Let me start as usual, with a note for nerds in order to avoid meaningless comments and stupid discussions. 
The code provided within the article is for example purposes only. Error checks have been omitted on purpose. Yes, there may be another, probably even better, way of doing this. No, manual DLL mapping is not better unless you have plenty of time and nothing to do with it.

All others, let's get to business :)


Opening the Victim Process

This is the easiest part. At this stage you will see whether you are able to inject your code or not (in case of a system process, for example). Nothing unusual here - you simply invoke the good old OpenProcess API

HANDLE WINAPI OpenProcess(
       DWORD dwDesiredAccess, /* in our case PROCESS_ALL_ACCESS */
       BOOL  bInheritHandle, /* no need, so FALSE */
       DWORD dwProcessId /* self explanatory enough */
);

which opens the process specified by dwProcessId and returns a handle to that process, unless, you have no sufficient rights to access that process.


Reading the Shellcode

What you usually see in the examples of shellcode over the internet, is an unsigned char array of hexadecimal values somewhere in the C code.

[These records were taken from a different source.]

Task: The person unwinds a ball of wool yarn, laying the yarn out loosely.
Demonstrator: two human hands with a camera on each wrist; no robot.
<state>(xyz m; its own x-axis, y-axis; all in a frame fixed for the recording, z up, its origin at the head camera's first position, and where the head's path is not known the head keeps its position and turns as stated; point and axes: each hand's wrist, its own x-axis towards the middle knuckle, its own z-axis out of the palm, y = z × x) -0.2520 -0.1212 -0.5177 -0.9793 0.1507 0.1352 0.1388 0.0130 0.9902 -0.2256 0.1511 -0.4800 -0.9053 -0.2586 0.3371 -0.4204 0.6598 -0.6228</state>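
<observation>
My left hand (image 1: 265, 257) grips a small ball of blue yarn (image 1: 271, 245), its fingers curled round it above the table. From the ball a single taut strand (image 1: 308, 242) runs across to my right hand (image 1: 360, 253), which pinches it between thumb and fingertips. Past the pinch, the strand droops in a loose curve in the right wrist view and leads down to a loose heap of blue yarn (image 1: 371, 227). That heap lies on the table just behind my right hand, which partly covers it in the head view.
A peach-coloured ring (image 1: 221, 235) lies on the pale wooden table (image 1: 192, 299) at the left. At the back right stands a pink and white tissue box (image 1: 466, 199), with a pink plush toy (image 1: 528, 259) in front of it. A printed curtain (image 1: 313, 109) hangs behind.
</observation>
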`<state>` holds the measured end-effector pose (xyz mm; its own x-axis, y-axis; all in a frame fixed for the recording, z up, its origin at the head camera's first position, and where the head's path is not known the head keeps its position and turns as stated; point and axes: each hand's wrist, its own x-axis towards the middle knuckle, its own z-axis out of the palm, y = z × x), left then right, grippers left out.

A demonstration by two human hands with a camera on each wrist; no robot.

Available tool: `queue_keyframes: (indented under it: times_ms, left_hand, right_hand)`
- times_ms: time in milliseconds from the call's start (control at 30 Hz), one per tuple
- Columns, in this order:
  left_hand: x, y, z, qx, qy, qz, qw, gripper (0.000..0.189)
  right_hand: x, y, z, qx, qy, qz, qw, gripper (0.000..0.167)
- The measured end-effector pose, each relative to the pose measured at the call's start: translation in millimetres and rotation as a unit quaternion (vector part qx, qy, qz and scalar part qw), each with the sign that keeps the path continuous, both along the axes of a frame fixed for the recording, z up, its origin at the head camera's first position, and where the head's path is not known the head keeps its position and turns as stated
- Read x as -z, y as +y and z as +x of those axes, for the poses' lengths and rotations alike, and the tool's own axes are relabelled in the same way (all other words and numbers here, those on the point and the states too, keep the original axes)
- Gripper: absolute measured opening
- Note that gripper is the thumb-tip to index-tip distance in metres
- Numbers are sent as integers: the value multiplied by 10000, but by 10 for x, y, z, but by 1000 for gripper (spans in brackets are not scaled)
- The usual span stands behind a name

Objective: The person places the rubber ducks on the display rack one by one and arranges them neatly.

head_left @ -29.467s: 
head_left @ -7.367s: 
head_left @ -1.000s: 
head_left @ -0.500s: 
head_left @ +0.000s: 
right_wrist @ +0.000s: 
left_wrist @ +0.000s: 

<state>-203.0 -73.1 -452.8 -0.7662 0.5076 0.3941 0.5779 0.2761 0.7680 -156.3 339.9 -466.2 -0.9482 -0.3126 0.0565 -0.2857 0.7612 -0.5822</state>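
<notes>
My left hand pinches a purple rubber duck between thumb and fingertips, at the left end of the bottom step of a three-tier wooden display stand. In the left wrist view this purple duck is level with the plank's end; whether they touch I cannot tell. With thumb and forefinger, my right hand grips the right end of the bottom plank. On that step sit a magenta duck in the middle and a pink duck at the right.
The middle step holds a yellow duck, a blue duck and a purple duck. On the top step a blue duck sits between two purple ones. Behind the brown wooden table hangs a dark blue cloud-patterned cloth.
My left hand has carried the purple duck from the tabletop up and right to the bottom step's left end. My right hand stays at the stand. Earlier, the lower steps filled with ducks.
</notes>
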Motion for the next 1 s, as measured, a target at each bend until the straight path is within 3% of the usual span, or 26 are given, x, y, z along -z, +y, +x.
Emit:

Helps to keep the amount of files smaller, but is not really comfortable to deal with. I decided to store the shellcode in a separate binary file, produced with FASM (Flat Assembler):

use32
   ; offset of the LoadLibraryA address within the shellcode
   dd    func
   ; save all registers
   push  eax ebx ecx edx ebp edi esi
   ; get your EIP
   call  next
next:
   pop   eax
   mov   ebx, eax
   ; get the address of the DLL name
   mov   eax, string - next
   ; do this to avoid possible negative values (due to sign extend)
   movzx eax, al
   add   eax, ebx
   ; pass it to the LoadLibraryA API
   push  eax
   ; get the address of the LoadLibraryA function
   mov   eax, func - next
   movzx eax, al
   add   eax, ebx
   mov   eax, [eax]
   ; call LoadLibraryA
   call  eax
   ; restore registers
   pop   esi edi ebp edx ecx ebx eax
   ; return
   ret
func     dd 0x12345678 ; placeholder for the address
string:

Compiling this code with FASM.EXE will produce a raw binary file, where all offsets are 0 - based. There are some parts in the code above, that may require some additional explanation (for example, why does it not end with ExitThread()). I am aware of this and I will provide you with the explanation a little bit later.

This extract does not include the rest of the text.